Probability Mass and Density Functions

This content is part of a series about the chapter 3 on probability from the Deep Learning Book by Goodfellow, I., Bengio, Y., and Courville, A. (2016). It aims to provide intuitions/drawings/python code on mathematical theories and is constructed as my understanding of these concepts.

By Hadrien Jean, Machine Learning Scientist at Ava Accessibility


This content is part of a series about the chapter 3 on probability from the Deep Learning Book by Goodfellow, I., Bengio, Y., and Courville, A. (2016). It aims to provide intuitions/drawings/python code on mathematical theories and is constructed as my understanding of these concepts.

Github: the corresponding Python notebook can be found here.



I’m happy to present here the following of my series on the Deep Learning Book by Goodfellow et al. This is the first post/notebook made from chapter 3 on Probability. For those who already know my posts/notebooks about Chapter 2 on linear algebra, the aim and the structure are the same. The goal is to make the book more accessible for people without a deep mathematical background.

I think that it is possible to gain a better intuition on mathematical concepts by using code (here Python) and visualisations. The structure follows the book sub-chapters and it can be used as additional content, giving examples and details.

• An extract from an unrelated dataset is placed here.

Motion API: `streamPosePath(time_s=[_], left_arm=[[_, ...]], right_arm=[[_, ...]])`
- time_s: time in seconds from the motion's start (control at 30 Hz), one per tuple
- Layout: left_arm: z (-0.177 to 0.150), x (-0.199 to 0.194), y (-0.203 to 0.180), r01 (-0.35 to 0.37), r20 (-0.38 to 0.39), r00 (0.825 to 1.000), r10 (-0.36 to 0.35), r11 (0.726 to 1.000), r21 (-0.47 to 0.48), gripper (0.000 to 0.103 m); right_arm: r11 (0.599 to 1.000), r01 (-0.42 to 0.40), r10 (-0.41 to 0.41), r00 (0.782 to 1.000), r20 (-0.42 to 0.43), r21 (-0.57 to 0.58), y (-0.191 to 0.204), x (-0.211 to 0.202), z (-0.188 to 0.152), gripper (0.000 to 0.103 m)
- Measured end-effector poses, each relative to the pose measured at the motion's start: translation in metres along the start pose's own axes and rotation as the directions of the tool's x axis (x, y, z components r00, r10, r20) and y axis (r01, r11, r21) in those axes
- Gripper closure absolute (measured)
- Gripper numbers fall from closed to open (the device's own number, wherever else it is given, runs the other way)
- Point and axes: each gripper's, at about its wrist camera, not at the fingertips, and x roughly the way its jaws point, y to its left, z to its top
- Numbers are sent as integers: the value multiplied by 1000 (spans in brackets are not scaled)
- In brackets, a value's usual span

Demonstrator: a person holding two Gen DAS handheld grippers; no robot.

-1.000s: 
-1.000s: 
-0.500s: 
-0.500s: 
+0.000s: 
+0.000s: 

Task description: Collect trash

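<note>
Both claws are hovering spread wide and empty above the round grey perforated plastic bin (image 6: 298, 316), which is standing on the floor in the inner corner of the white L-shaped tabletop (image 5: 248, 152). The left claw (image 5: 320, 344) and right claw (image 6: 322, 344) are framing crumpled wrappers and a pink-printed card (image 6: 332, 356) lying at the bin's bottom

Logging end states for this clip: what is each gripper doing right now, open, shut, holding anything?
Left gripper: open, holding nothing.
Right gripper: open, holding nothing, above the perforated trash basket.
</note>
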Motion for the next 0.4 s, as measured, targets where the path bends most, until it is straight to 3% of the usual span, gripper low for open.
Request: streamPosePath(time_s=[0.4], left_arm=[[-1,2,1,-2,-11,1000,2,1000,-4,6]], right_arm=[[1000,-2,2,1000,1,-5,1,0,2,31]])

This first part is about chapters 3.1 to 3.3. Chapter 3.1 is an introduction to probability and contains no technical difficulty. You can thus directly read it here. Chapter 3.2 is really only a definition so the main part is 3.3 on probability mass function and probability density function. After reading it, random variables and their probability distributions (for discrete and continuous variables) will have no secret for you.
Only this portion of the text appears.